In 2008, the SAE horsepower rating was dropped to 219 hp, keeping torque as is. On Pontiac G6 convertible models, horsepower was rated at 217 hp.

Applications:
- 2006–2009 Chevrolet Impala
- 2006–2007 Chevrolet Monte Carlo
- 2008–2010 Chevrolet Malibu Fleet
- 2007 Chevrolet Malibu Sedan/ Maxx
- 2007–2009 Saturn Aura
- 2007–2010 Pontiac G6
- 2008–2010 Saturn Vue XE AWD LZ4 (Note: Only vehicle to have used the GM METRIC bellhousing for 6T70)
Note: GM often refers to this engine in its literature as a "3.5L V6 with Variable Valve Timing."

===LZE===
The LZE 3500 is an OHV flexible-fuel engine based on the 3.5L LZ4 V6 (it can use either plain gasoline or E85) and includes continuously variable cam timing (fixed overlap). Bore and stroke are 99x76 mm, for a displacement of 3510 cc. Output is 211 hp at 5800 rpm and 216 lbft at 4000 rpm.

Applications:
- 2006–2011 Chevrolet Impala
- 2006–2007 Chevrolet Monte Carlo
- 2009–2010 Pontiac G6

==3.9==
Bore and stroke are 99x84 mm for a displacement of 3880 cc.

===LZ9===
The LZ9 3900 has roller rocker arms, a variable length intake manifold, and Variable Cam Timing, a novelty on a pushrod engine. A computer-controlled plenum divider, along with the VVT cam function, improves efficiency across a broader RPM range.

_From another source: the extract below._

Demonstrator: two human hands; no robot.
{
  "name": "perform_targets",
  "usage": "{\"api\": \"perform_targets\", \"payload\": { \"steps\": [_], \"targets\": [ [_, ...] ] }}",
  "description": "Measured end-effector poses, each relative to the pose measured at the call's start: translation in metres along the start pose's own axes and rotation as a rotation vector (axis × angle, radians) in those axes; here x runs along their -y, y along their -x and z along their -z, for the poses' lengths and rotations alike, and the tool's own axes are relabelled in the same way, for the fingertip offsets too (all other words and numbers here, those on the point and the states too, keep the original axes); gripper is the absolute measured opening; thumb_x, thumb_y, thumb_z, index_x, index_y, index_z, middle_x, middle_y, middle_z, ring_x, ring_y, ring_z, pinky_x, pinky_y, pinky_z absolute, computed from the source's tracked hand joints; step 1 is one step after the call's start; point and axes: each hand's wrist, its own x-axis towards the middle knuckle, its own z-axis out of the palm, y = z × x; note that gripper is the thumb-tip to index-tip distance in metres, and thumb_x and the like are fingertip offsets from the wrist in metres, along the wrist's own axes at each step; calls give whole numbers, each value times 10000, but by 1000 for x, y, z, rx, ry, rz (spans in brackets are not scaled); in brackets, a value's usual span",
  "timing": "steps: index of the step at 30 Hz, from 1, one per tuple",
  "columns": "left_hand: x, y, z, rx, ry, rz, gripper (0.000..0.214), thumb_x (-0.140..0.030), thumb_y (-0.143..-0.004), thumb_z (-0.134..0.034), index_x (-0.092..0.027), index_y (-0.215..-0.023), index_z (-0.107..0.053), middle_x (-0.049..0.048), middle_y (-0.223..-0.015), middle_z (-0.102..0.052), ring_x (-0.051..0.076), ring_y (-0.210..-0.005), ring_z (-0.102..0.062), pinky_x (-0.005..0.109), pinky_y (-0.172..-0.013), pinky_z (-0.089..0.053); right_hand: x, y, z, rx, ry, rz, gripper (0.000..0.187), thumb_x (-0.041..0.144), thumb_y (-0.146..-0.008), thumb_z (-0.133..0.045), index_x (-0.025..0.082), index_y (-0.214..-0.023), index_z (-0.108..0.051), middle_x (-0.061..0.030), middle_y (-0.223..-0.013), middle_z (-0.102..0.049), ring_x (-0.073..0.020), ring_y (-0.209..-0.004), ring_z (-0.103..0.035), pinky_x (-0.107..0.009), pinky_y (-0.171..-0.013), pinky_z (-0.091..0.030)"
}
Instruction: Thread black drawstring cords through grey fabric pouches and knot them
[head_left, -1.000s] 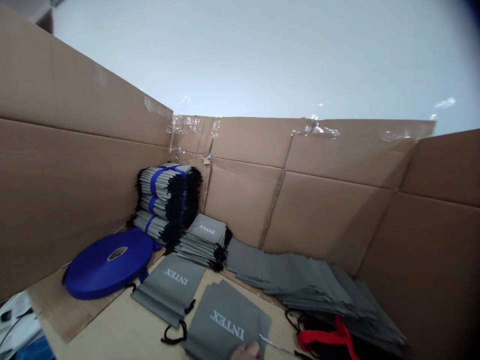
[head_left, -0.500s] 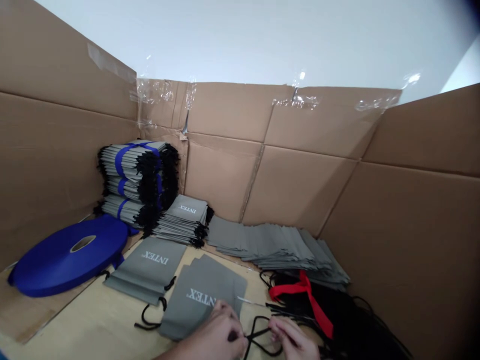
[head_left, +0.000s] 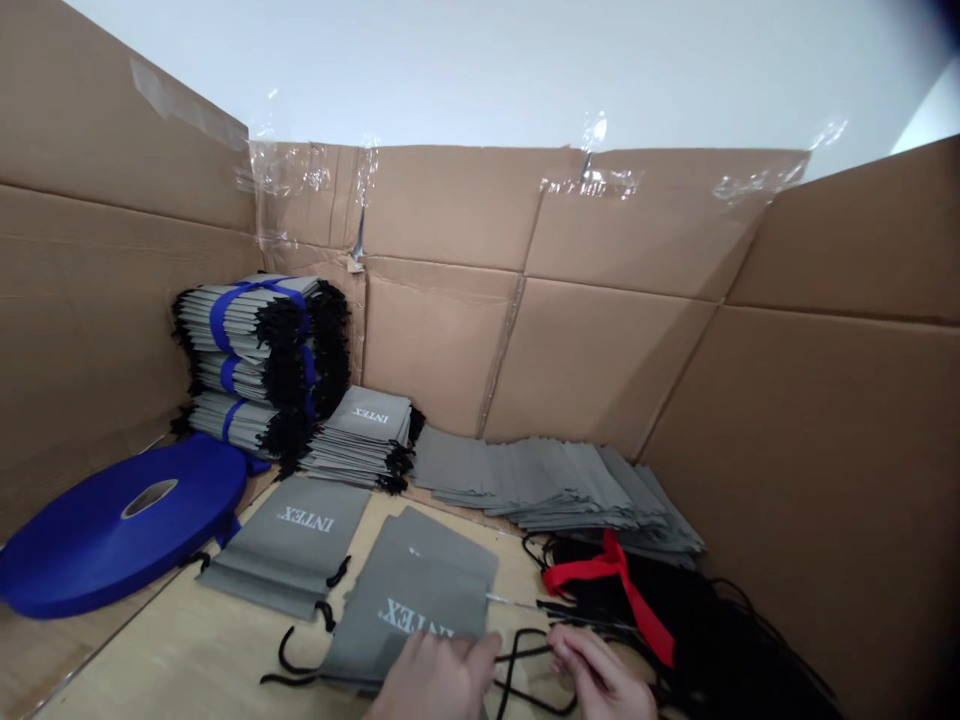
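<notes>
Head view. The left hand point(head_left: 439, 680) lies on the lower edge of a grey fabric drawstring bag printed INTEX point(head_left: 409, 590), with its fingers curled; a grip on the fabric cannot be confirmed. The right hand point(head_left: 600, 675) has its fingers drawn together at a thin black cord point(head_left: 525, 655) looped between the hands; a firm hold cannot be confirmed. The bag lies on a pale wooden board point(head_left: 135, 650), with a thin metal wire point(head_left: 517, 603) running out from its right edge.

Beyond it are a second grey INTEX bag point(head_left: 289, 540), a low stack of grey bags point(head_left: 360, 445), and a fanned row of grey bags point(head_left: 540, 480). Taller bundles of bags bound with blue strapping point(head_left: 255, 345) stand in the corner of the tan cardboard walls point(head_left: 442, 340). A roll of blue webbing point(head_left: 120, 525) lies at left. A red ribbon point(head_left: 611, 570) lies on a heap of black cords point(head_left: 675, 625), close to the right hand.

Caution: pulling the thin black cord hard could drag the bag out of position. Loose loops could snag in the heap of black cords. An unguarded thin metal wire could catch the fabric or skin.
</notes>
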Motion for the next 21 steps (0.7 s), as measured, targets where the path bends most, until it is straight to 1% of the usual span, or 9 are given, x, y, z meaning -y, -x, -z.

It produces up to 240 hp and 240 lbft of torque, with a wide torque curve. At least 90% of the maximum torque output is available from 1500 rpm to 5500 rpm.

Applications:
- 2006 Pontiac G6 GTP Sedan / Coupe / Convertible
- 2007 Pontiac G6 GT Sport Package Sedan / Coupe
- 2007–2009 Pontiac G6 GT Sport Package Convertible
- 2006–2007 Chevrolet Malibu SS
- 2006 Chevrolet Impala/Monte Carlo (242 hp/242 lbft)
- 2006–2009 Buick Terraza/Chevrolet Uplander/Pontiac Montana SV6/Saturn Relay
- 2009–2011 Buick Lucerne (227 hp (219 hp in California-emissions states))

===LGD===

The LGD 3900 is a flexible-fuel version of the LZ9, and like its 3.5L LZE counterpart, it can run on E85, pure gasoline, or any mixture of the two. This is the last version of the 3900 V6. The LGD was not available with Active Fuel Management. Output is slightly reduced at 230 horsepower at 5700 rpm and 235 lb-ft of torque at 3200 rpm.

Applications:

- 2007–2009 Buick Terraza/Chevrolet Uplander/Pontiac Montana SV6
- 2009–2011 Buick Lucerne/Chevrolet Impala
- 2007 Saturn Relay (fleet only)

===LZ8 and LZG===
The LZ8 3900 has the same Variable Cam Timing technology as the LZ9. The 2007 model year introduces the Active Fuel Management system (formerly known as Displacement on Demand), which can turn off a bank of cylinders under a light load for increased fuel economy. Output is slightly lower than the LZ9 at 233 hp and 240 lbft. For 2008, it was replaced by the LZG 3900, a flexible-fuel version of the LZ8.

Applications:

- 2007 Chevrolet Impala (LZ8)
- 2008 Chevrolet Impala (LZG)

The LZ8 was replaced by the LGD for 2009.